__Required work__: From the data below, set down exactly the lines between the one holding "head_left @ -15" and the one holding "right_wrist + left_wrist", inclusive, and no others.
Data shown: Begin
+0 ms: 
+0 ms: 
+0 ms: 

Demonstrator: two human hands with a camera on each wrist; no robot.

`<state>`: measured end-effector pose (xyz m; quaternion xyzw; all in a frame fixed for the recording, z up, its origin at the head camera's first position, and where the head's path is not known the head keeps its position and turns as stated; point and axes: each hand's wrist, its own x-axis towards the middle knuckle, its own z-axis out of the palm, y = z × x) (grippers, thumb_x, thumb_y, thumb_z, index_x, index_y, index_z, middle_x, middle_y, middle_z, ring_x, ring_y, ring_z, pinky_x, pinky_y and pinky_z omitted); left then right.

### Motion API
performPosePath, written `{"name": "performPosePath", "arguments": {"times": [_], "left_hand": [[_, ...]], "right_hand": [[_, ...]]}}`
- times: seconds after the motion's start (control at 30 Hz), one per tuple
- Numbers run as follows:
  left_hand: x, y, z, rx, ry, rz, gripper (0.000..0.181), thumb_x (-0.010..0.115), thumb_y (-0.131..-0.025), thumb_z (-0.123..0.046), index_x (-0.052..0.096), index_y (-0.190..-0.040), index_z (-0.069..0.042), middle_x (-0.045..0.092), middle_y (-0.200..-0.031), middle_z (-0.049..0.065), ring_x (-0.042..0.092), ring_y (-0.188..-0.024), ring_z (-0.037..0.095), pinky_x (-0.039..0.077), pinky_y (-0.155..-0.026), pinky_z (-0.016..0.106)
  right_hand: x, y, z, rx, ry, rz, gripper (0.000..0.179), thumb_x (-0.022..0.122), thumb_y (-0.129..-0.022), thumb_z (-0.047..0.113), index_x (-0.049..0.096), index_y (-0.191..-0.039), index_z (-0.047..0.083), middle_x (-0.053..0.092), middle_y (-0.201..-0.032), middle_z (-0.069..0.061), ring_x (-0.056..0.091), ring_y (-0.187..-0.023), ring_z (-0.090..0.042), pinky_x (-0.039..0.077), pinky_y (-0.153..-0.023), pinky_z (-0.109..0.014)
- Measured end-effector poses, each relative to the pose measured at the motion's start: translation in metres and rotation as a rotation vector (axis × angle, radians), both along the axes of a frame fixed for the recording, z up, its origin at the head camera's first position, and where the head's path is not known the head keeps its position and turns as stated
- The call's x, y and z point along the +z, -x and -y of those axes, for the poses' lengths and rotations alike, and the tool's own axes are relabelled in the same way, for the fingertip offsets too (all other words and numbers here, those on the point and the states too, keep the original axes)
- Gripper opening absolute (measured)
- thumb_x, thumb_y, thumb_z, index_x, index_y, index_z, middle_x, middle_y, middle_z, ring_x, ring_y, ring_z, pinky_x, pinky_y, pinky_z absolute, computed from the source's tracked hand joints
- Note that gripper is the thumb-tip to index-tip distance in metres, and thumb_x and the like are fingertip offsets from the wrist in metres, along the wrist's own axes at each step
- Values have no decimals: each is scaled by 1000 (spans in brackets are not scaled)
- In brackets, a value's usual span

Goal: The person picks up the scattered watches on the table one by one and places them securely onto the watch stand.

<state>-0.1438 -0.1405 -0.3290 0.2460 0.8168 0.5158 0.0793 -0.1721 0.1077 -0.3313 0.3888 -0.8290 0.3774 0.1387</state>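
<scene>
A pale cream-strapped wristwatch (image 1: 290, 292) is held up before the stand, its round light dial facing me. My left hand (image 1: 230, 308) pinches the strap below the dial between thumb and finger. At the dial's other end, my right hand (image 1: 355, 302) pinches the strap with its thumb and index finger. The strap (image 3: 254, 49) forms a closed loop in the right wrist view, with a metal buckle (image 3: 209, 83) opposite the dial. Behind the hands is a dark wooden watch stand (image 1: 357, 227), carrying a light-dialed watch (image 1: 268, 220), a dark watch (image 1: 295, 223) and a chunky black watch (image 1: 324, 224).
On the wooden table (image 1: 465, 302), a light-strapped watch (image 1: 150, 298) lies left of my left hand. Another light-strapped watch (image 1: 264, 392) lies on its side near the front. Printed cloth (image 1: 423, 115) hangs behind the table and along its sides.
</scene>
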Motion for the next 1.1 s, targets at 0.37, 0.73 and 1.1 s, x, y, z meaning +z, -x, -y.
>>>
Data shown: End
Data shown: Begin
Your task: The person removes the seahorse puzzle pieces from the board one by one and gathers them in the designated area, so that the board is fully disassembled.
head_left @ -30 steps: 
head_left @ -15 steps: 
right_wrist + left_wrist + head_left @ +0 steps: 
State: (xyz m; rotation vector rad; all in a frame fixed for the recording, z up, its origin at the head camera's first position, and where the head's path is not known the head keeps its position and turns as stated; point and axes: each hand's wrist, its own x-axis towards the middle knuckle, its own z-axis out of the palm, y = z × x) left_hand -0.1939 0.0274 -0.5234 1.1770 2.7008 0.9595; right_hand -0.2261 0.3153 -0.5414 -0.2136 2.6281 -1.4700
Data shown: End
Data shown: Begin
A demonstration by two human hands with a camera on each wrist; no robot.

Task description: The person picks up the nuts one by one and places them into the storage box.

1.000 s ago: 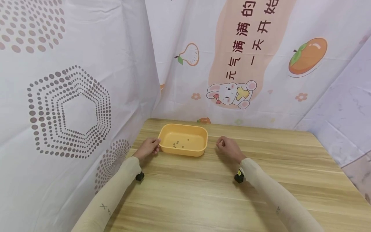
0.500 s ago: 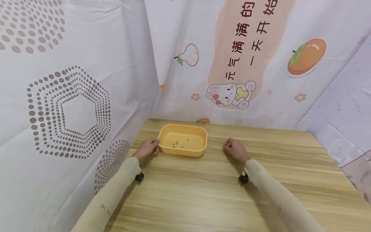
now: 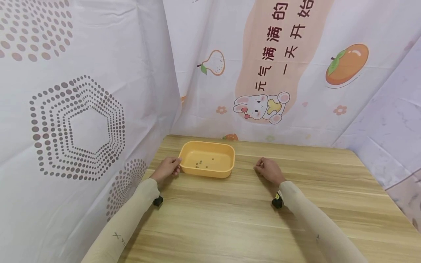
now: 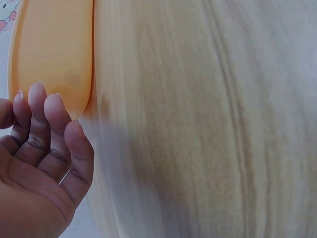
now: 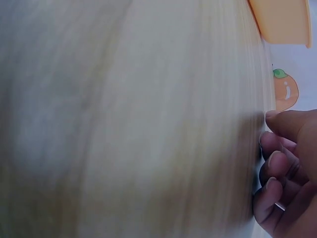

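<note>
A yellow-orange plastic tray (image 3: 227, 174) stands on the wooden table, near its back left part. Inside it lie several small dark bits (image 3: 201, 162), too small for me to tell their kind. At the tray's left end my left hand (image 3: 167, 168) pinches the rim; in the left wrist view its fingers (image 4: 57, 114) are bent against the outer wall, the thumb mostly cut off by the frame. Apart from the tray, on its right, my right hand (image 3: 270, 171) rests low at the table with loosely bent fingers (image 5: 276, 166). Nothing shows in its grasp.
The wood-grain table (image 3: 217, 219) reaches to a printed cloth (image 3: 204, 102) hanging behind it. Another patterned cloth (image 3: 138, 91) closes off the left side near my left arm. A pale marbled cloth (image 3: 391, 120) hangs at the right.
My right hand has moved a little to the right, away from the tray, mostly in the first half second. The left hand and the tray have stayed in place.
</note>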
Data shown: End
__Response to this exercise__:
head_left @ -15 steps: 
right_wrist + left_wrist + head_left @ +0 steps: 

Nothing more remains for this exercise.